Work request: Look below for the line containing "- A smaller" and the line containing "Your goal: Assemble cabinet"; repeat exactly those two lines and all lines between them, and nothing else.

Extracted records:
▽
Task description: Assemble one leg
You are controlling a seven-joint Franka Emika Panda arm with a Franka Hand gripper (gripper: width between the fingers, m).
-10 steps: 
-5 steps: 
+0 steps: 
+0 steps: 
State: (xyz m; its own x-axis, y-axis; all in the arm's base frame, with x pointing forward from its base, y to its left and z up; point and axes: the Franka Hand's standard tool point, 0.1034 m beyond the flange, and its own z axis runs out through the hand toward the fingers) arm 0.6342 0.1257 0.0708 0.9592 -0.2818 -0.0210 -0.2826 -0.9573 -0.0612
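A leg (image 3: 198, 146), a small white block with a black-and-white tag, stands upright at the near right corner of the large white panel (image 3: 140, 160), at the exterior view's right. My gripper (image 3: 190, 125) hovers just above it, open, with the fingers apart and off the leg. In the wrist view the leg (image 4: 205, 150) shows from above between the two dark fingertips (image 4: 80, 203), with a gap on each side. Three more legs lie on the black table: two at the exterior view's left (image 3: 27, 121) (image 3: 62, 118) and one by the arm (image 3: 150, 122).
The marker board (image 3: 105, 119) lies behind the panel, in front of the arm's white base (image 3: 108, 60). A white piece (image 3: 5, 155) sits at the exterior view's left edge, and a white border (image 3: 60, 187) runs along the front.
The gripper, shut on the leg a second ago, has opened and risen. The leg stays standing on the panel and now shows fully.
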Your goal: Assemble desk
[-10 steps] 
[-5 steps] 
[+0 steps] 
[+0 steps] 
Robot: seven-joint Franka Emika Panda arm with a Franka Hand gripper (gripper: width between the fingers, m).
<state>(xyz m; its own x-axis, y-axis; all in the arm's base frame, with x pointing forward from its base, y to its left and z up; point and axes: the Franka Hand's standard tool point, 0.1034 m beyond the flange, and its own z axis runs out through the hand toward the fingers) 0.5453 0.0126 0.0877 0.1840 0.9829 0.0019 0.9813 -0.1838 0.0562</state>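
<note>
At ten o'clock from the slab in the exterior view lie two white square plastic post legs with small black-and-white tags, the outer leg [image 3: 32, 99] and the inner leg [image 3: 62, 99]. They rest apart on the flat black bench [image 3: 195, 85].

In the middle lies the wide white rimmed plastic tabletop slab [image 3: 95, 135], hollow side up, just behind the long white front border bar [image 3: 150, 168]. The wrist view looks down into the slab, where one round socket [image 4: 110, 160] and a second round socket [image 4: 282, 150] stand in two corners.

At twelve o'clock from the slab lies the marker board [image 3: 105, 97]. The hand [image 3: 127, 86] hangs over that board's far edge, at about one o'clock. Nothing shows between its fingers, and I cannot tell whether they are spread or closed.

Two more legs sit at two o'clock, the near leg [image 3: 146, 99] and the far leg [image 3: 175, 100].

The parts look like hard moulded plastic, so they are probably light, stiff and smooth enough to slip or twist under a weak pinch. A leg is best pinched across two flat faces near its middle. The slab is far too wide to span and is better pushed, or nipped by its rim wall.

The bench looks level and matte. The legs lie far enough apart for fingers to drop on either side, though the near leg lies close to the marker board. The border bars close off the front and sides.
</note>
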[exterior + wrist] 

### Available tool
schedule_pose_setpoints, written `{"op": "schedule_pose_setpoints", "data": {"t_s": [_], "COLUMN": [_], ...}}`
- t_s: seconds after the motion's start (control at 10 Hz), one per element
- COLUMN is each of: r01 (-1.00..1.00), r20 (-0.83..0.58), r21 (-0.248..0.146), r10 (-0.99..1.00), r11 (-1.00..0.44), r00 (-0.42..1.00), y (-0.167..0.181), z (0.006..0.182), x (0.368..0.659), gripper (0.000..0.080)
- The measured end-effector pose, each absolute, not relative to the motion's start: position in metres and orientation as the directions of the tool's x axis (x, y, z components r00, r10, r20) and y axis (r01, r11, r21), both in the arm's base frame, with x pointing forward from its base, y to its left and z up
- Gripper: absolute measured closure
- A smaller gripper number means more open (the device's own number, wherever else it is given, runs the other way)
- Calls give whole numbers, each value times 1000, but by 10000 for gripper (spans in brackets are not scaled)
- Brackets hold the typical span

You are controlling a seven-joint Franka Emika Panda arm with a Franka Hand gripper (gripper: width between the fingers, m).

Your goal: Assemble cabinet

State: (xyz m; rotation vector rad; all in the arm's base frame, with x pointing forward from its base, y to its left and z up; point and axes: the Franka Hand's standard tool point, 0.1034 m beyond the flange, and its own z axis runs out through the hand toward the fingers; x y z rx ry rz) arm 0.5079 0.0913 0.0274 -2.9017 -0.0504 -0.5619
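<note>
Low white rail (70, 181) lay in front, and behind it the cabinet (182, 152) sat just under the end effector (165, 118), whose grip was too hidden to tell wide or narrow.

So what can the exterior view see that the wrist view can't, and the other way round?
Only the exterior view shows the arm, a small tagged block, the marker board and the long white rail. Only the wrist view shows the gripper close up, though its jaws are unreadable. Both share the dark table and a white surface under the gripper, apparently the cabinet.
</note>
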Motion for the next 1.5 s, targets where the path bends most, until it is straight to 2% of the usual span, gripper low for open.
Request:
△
Expected output:
- A smaller gripper number means more open (the device's own number, wherever else it is given, runs the other way)
- Calls give whole numbers, each value times 1000, but by 10000 for gripper (spans in brackets are not scaled)
- Brackets hold the typical span

You are controlling a seven-joint Franka Emika Panda arm with a Franka Hand gripper (gripper: width between the fingers, m).

Your goal: Assemble cabinet

The answer stands, and there is nothing more to add.